WHAT TO WORK ON: Print the data below exactly, but only the lines from the one containing "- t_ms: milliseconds" down to the one containing "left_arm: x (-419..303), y", inclusive.

═══ INFORMATION SUPPLIED

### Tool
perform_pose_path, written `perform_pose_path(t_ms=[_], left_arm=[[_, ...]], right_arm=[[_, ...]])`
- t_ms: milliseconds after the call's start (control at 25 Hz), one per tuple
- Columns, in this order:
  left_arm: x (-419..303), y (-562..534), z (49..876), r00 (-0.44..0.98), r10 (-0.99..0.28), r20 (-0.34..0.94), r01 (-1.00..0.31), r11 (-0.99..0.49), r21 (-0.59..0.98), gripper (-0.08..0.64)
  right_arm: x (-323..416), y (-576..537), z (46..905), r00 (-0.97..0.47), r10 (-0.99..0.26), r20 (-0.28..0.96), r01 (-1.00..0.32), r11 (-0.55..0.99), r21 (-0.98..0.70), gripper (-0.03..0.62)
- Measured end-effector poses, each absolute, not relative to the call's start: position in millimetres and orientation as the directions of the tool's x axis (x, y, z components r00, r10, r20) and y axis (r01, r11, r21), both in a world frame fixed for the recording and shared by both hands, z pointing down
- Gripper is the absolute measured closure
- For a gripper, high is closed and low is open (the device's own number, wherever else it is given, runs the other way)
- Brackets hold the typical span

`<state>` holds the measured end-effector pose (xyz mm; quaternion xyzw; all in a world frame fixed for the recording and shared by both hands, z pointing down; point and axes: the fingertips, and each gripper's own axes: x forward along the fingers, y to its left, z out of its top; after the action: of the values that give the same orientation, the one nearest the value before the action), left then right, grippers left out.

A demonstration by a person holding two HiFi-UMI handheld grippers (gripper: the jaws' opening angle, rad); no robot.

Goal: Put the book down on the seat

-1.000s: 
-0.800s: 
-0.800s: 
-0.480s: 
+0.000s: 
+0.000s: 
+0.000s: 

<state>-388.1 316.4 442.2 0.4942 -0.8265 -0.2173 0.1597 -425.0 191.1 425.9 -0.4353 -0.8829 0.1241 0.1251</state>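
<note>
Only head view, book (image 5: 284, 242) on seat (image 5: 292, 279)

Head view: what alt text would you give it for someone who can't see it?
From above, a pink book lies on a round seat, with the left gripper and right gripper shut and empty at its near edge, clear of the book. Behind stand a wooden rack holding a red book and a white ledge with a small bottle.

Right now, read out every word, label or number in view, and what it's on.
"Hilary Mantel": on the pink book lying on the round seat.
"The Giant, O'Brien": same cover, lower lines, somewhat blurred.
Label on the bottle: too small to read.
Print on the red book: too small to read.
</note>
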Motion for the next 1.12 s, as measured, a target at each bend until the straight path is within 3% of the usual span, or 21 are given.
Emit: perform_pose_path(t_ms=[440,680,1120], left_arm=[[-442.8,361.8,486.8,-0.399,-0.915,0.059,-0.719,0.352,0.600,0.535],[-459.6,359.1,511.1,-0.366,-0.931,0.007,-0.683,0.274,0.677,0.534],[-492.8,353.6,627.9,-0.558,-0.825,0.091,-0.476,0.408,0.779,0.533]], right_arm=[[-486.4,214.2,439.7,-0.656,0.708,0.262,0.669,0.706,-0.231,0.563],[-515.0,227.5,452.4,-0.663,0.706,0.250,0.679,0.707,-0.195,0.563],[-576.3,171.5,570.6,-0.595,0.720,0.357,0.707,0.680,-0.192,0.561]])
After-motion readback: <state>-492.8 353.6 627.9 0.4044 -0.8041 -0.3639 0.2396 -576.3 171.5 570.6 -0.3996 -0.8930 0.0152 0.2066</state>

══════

COMPLETED TASK:
- t_ms: milliseconds after the call's start (control at 25 Hz), one per tuple
- Columns, in this order:
  left_arm: x (-419..303), y (-562..534), z (49..876), r00 (-0.44..0.98), r10 (-0.99..0.28), r20 (-0.34..0.94), r01 (-1.00..0.31), r11 (-0.99..0.49), r21 (-0.59..0.98), gripper (-0.08..0.64)

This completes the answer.